The strain of tuberculosis, known as XDRTB--short for "extensively drug-resistant tuberculosis"--is even more resistant to medications that the well-known problem of "multi-drug resistant tuberculosis" (MDRTB), which still plagues vast sectors of the world and cost over $1 billion to control in the U.S. alone when it hit New York in 1991 [2]. XDRTB has now been reported in countries as distant as South Korea and Iran [3].
An often-asked question, of course, is whether the strain is spreading from one country to another; but all too often, such drug-resistant strains are not found simply because of a Hollywood "outbreak" scenario of sick people traveling on airplane flights. The problem usually starts internally. Especially in the case of tuberculosis, the answers are found in the urban cities, slums, and in particular, prison wards of nations that possess enough resources to control TB, but maintain great inequalities that threaten to undermine such efforts.
Drug-resistant strains of TB have been found in just a handful of common situations. Often they involve locations where doctors are inadequately trained in tuberculosis drug management, resulting in improper combinations or durations of medical treatment, which enhances the potential for the bacterium to evolve mutant versions of itself. Typically, the context of poor drug treatment isn't just a training problem, but also a fundamental misuse of basic technologies that could help identify the strains being treated and assist physicians to choose appropriate drug regimens. And sometimes patients are simply denied care altogether or left with such poor access to services that they seek medications on their own—finding combinations of pills that will inevitably lead down the road of resistance [4].
Particularly in close-knit settings, such as hospitals (in which the South African tuberculosis strain seems to have spread), it only takes a few mismanaged patients to provide the seed for the rapid spread of MDRTB, if not XDRTB. Time and time again, these situations have been found in prisons. In most nations, TB rates in prisons are five to ten times the rates outside of prisons, and often closer to 100 times that amount in the context of outbreaks [2]. The most highly-publicized cases come from Russian jails, but the problem is, frankly, everywhere.

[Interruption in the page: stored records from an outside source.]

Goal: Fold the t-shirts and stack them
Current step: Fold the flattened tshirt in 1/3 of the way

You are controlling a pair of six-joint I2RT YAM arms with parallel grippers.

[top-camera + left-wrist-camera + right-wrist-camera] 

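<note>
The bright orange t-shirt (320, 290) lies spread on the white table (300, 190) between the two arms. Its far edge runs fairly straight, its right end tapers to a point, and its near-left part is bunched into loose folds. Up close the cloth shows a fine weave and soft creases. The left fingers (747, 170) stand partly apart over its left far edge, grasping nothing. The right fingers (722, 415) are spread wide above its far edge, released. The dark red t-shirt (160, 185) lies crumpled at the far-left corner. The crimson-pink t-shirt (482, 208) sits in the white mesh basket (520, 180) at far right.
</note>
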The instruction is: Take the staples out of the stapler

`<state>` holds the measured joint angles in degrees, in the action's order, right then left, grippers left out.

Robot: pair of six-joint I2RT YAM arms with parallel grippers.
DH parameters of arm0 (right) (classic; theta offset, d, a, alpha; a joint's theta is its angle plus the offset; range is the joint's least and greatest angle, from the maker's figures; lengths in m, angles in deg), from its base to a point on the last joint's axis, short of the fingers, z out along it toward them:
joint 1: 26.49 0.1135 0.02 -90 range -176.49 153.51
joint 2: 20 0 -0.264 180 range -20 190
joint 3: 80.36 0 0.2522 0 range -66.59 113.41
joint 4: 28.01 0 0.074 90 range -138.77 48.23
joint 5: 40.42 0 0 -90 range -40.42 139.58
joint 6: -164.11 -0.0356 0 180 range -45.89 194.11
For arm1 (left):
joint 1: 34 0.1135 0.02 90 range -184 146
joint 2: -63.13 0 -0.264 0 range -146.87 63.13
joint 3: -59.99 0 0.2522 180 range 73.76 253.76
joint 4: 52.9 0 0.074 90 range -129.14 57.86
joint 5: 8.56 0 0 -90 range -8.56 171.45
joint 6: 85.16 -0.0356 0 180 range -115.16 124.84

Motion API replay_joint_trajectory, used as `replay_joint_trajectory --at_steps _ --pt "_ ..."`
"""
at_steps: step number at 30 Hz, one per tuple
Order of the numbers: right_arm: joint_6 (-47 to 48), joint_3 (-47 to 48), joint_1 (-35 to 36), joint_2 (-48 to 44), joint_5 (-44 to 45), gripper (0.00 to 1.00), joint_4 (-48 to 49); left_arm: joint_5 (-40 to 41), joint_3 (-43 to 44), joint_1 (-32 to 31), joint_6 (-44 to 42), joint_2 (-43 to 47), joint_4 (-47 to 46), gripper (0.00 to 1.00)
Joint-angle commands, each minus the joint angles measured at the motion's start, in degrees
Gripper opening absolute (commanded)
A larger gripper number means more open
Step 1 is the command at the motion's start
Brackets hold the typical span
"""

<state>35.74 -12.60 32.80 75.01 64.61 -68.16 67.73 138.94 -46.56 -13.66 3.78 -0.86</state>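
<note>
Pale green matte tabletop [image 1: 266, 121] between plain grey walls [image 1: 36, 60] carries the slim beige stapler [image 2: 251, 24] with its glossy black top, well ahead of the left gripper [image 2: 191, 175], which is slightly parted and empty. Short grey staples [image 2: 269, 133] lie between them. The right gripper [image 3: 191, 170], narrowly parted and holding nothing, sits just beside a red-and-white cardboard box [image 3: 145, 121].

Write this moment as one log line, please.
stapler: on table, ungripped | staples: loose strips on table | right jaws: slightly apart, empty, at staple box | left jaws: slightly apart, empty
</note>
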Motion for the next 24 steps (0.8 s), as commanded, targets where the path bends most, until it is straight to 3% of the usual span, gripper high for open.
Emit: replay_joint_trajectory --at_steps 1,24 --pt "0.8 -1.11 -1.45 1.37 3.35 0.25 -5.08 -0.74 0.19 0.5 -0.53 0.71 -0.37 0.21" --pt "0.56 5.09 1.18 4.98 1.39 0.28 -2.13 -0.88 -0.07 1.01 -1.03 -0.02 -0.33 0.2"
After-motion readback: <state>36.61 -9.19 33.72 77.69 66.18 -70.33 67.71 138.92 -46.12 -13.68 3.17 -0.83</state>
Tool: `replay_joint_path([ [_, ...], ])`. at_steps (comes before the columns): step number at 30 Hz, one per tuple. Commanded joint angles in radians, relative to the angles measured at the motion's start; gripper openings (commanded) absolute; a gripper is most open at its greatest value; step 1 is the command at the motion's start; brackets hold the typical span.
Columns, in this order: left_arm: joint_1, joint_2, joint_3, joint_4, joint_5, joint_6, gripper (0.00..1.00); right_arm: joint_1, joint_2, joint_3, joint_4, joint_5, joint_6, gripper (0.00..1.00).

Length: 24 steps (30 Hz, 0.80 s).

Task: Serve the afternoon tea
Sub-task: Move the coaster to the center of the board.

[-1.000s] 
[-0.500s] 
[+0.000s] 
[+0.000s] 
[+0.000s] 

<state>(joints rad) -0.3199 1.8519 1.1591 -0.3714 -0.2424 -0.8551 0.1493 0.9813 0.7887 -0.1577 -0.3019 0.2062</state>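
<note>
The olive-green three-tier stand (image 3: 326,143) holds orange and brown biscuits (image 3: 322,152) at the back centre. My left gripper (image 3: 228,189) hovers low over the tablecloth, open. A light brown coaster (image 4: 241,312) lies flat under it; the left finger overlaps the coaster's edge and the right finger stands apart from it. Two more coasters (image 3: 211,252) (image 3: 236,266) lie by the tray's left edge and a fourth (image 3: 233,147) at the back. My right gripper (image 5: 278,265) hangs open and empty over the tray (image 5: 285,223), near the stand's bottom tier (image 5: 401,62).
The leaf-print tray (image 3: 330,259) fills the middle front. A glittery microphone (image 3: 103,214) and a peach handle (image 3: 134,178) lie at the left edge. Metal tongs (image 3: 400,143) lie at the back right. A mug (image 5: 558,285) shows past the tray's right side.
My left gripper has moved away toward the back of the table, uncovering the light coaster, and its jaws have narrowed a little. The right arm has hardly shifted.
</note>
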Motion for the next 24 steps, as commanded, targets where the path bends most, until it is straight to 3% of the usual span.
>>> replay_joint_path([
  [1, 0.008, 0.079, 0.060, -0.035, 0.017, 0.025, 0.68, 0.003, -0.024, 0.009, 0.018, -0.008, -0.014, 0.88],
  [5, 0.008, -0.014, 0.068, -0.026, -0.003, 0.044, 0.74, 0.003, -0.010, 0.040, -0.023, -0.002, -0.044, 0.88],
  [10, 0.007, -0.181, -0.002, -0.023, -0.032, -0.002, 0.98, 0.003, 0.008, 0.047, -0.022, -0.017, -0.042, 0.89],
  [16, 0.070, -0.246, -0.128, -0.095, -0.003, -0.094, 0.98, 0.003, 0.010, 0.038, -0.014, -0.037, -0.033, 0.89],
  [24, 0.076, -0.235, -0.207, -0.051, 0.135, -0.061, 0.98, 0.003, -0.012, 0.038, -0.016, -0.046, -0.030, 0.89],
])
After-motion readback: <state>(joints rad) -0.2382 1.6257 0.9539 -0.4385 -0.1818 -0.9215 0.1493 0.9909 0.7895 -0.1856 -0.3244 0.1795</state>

A basic question is asked by those who seek to draw attention to the crisis of tuberculosis in prisons: how do we make people care about criminals? The most common answer has been to highlight the rapid rate at which tuberculosis has spread from beyond the bars. Since the 1991 New York epidemic to recent cases in Russia (where MDRTB was found among 37% of inmates and 20% of civilian TB patients [5]), frighteningly drug-resistant strains have spread from prisons to the "civilian" population. But to make this argument is also to fundamentally de-contextualize the very framework of why people in cages are getting tuberculosis.

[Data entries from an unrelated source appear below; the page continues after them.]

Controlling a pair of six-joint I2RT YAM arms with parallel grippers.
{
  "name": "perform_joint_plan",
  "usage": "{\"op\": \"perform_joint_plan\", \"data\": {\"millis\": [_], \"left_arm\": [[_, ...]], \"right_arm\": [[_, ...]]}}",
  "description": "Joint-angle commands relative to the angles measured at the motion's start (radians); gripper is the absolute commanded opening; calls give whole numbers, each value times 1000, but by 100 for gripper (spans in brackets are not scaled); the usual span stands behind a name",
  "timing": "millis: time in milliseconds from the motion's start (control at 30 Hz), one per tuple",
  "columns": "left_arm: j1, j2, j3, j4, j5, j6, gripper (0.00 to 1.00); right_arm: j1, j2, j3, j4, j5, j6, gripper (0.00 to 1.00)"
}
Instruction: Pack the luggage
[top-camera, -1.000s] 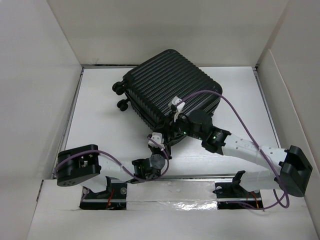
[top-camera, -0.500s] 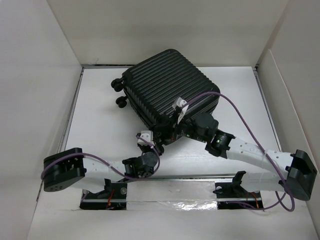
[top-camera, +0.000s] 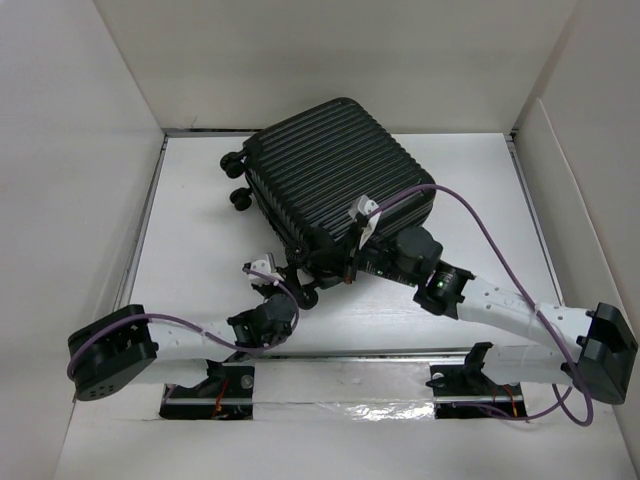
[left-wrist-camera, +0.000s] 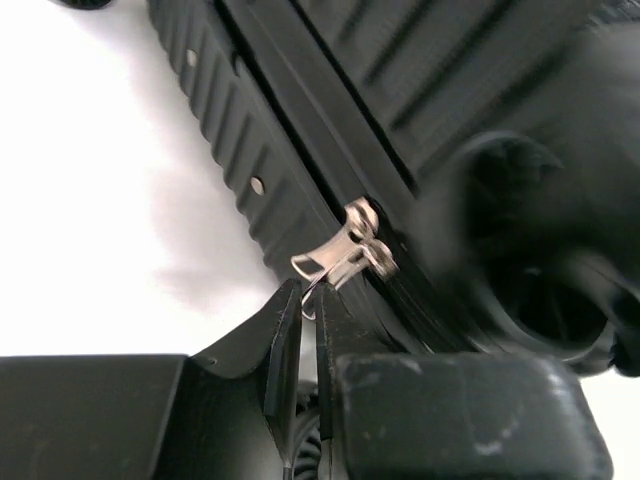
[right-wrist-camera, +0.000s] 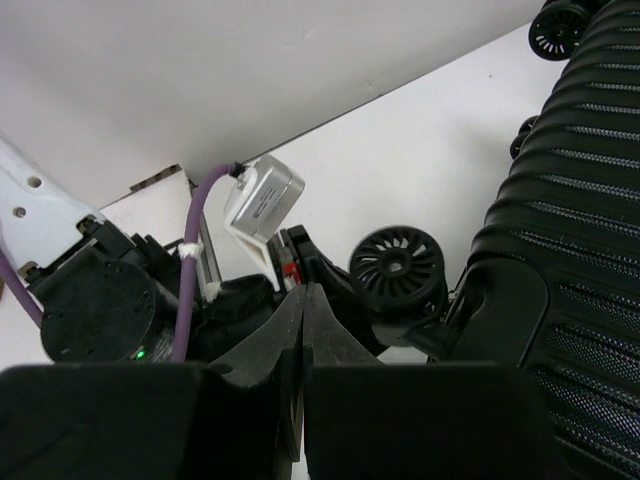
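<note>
Black ribbed luggage (top-camera: 330, 170) lies flat mid-desk (top-camera: 200, 250), wheels pointing left. Left gripper (left-wrist-camera: 308, 296) sits at its near-left corner, pinching the silver zipper pull (left-wrist-camera: 345, 258). Right gripper (right-wrist-camera: 303, 292) is at the near edge, pressed together, holding nothing.

A robotics lab cell: plain white panels (top-camera: 70, 120) wall in a white tabletop (top-camera: 190, 230).

Luggage (top-camera: 335, 170) occupies tabletop (top-camera: 190, 230) centre. Bare lanes either side. Near side obstructed by left arm (top-camera: 190, 338) and right arm (top-camera: 510, 305).
</note>
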Motion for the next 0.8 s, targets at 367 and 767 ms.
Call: {"op": "perform_joint_plan", "data": {"millis": [367, 767], "left_arm": [[89, -434, 119, -730, -118, -410, 72], [89, -889, 246, -795, 185, -44, 99]], "right_arm": [[-1, -95, 4, -61, 190, -63, 9], [-389, -65, 87, -144, 183, 19, 84]]}}
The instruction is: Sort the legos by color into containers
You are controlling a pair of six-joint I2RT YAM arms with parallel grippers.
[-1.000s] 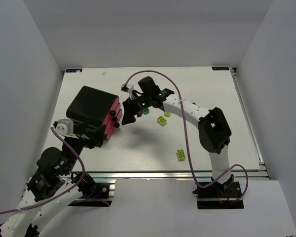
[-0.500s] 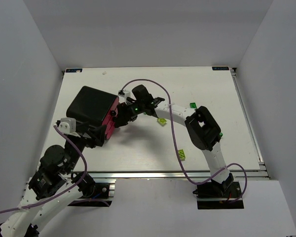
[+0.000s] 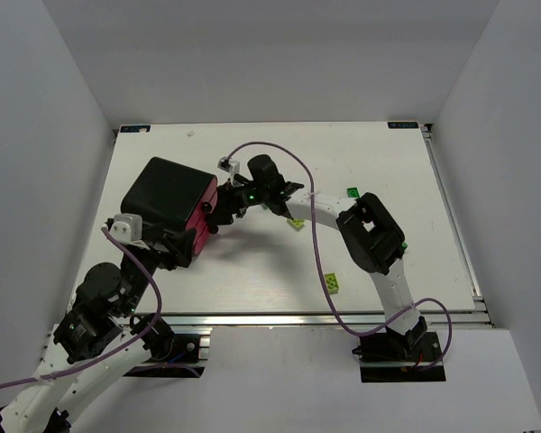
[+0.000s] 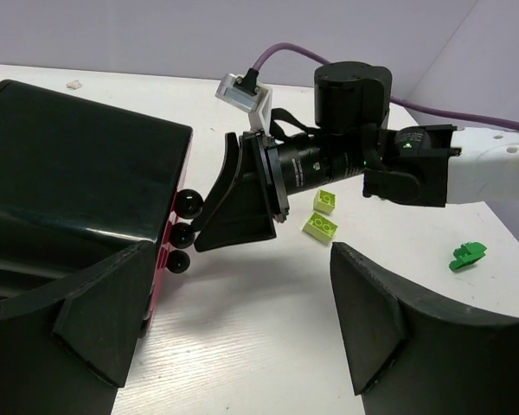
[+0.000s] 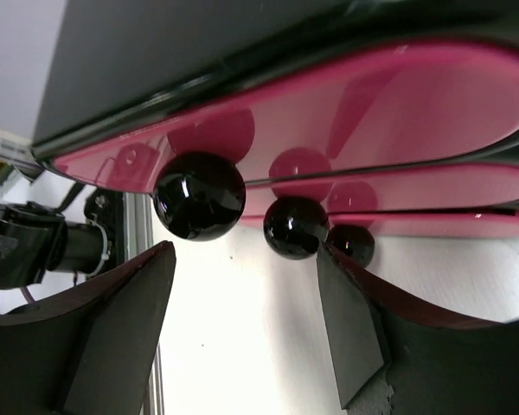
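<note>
The black cabinet (image 3: 165,196) stands at the table's left, its magenta-pink drawers (image 3: 204,215) facing right. In the right wrist view three pink drawers (image 5: 355,99) each carry a round black knob (image 5: 199,195). My right gripper (image 5: 242,264) is open just below the knobs, gripping nothing, and it is seen from above (image 3: 223,214) at the drawer fronts. My left gripper (image 4: 242,346) is open and empty, its left finger (image 4: 104,316) beside the cabinet's (image 4: 69,173) near corner. Two lime legos (image 4: 320,227) lie behind the right arm. A green lego (image 3: 353,192) lies further right.
Another lime lego (image 3: 332,284) lies near the front edge, right of centre. The right arm (image 3: 370,230) arches across the table's middle with its purple cable (image 3: 279,149) looping above. White walls close in the table on three sides.
My right gripper has moved left to the drawer knobs and its jaws have narrowed a little. The right arm's elbow swung left, uncovering the green lego. The left arm barely shifted.
</note>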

What we intend to argue is that tuberculosis treatment in prisons is a moral issue, not merely a risk to the "others" in the community. And while it may not be politically expedient to highlight this fact, it does serve to document and explain the patterns of tuberculosis that we observe both inside and outside prisons today. The issue is not merely one of prisoners who interact in the wrong crowds, get TB, and infect the outsiders. Rather, it is an issue of how so much of Russia became desperately poor under the recommendations of American "development" economists during the 1990s (including Jeffrey Sachs, now head of the Millennium Development Goals project) [4, 6].
In parallel with the financial meltdown, one doctor reported on the collapse of TB treatment infrastructure: "Suddenly, the money stopped. There were no drugs, communication with local hospitals broke down as telephones were cut off over unpaid bills, there were no stamps or envelopes to send letters, doctors could not use a car to see their patients, it was impossible to transport patients to hospitals. The system broke down" [7]. In this context, ordinary Russians, let down by the financial "freedoms" brought to them, ended up in prisons after stealing food, snatching purses to pay the rent, and committing similar crimes of poverty, desperation, depression, and related drug addictions that now form the vast majority of jail admissions in Russia [2]. 60% of these prisoners were unemployed prior to incarceration [8].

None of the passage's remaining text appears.